# YOUR ASSIGNMENT
Output the data verbatim, minus the images.

= Beginning of Section =

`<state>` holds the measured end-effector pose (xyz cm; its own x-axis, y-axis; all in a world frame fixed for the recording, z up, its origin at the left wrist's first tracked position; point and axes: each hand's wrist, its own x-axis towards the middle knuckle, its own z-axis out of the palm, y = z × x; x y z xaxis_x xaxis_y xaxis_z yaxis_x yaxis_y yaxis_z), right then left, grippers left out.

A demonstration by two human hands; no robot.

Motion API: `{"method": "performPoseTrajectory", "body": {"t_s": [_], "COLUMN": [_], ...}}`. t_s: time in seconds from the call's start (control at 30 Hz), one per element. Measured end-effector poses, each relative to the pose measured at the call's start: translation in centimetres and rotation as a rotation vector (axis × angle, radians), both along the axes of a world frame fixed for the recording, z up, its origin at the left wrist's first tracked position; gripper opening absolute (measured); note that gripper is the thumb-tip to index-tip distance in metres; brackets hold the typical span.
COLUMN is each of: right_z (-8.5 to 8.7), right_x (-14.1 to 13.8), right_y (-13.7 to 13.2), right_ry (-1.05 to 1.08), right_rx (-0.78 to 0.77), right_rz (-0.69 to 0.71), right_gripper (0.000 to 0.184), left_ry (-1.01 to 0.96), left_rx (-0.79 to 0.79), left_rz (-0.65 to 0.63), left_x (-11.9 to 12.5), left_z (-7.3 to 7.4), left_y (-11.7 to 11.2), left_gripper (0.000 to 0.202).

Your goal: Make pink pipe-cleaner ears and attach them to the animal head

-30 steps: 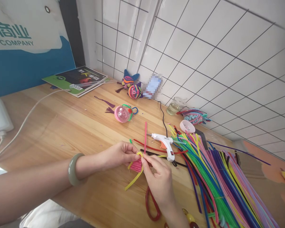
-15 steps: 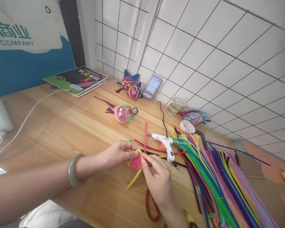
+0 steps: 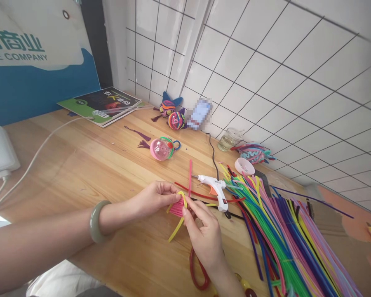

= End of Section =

# RESPONSE TO THE TASK
`<state>` holds the measured end-effector pose (xyz cm; its own x-axis, y-axis; all in a world frame fixed for the recording, z up, its origin at the left wrist's first tracked position; point and axes: each hand's wrist, its own x-axis towards the middle knuckle, its own z-axis out of the palm, y = z × x; x y z xaxis_x xaxis_y xaxis_z yaxis_x yaxis_y yaxis_z), right then left, grippers left out.

A demonstration by two human hands; no robot.

Motion API: `{"method": "performPoseTrajectory", "body": {"t_s": [_], "COLUMN": [_], ...}}`. t_s: time in seconds from the call's start (control at 30 Hz), one per element. Measured end-effector poses, each relative to the pose measured at the call's start: translation in centimetres and rotation as a rotation vector (axis × angle, radians), both along the axes of a world frame fixed for the recording, z up, its origin at the left wrist's first tracked position; gripper opening absolute (measured); note that gripper is the thumb-tip to index-tip distance in metres; brackets hold the typical span.
COLUMN is each of: right_z (-8.5 to 8.7), right_x (-14.1 to 13.8), right_y (-13.7 to 13.2), right_ry (-1.05 to 1.08), right_rx (-0.78 to 0.77), right_rz (-0.69 to 0.71), right_gripper (0.000 to 0.184), left_ry (-1.01 to 0.96), left_rx (-0.79 to 0.79), left_rz (-0.65 to 0.63), left_x (-11.9 to 12.5), left_z (-7.3 to 7.4), left_y (-11.7 to 11.2), left_gripper (0.000 to 0.202).

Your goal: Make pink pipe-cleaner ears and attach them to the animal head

-30 steps: 
-15 steps: 
+0 steps: 

The response to this exercise has been given in full.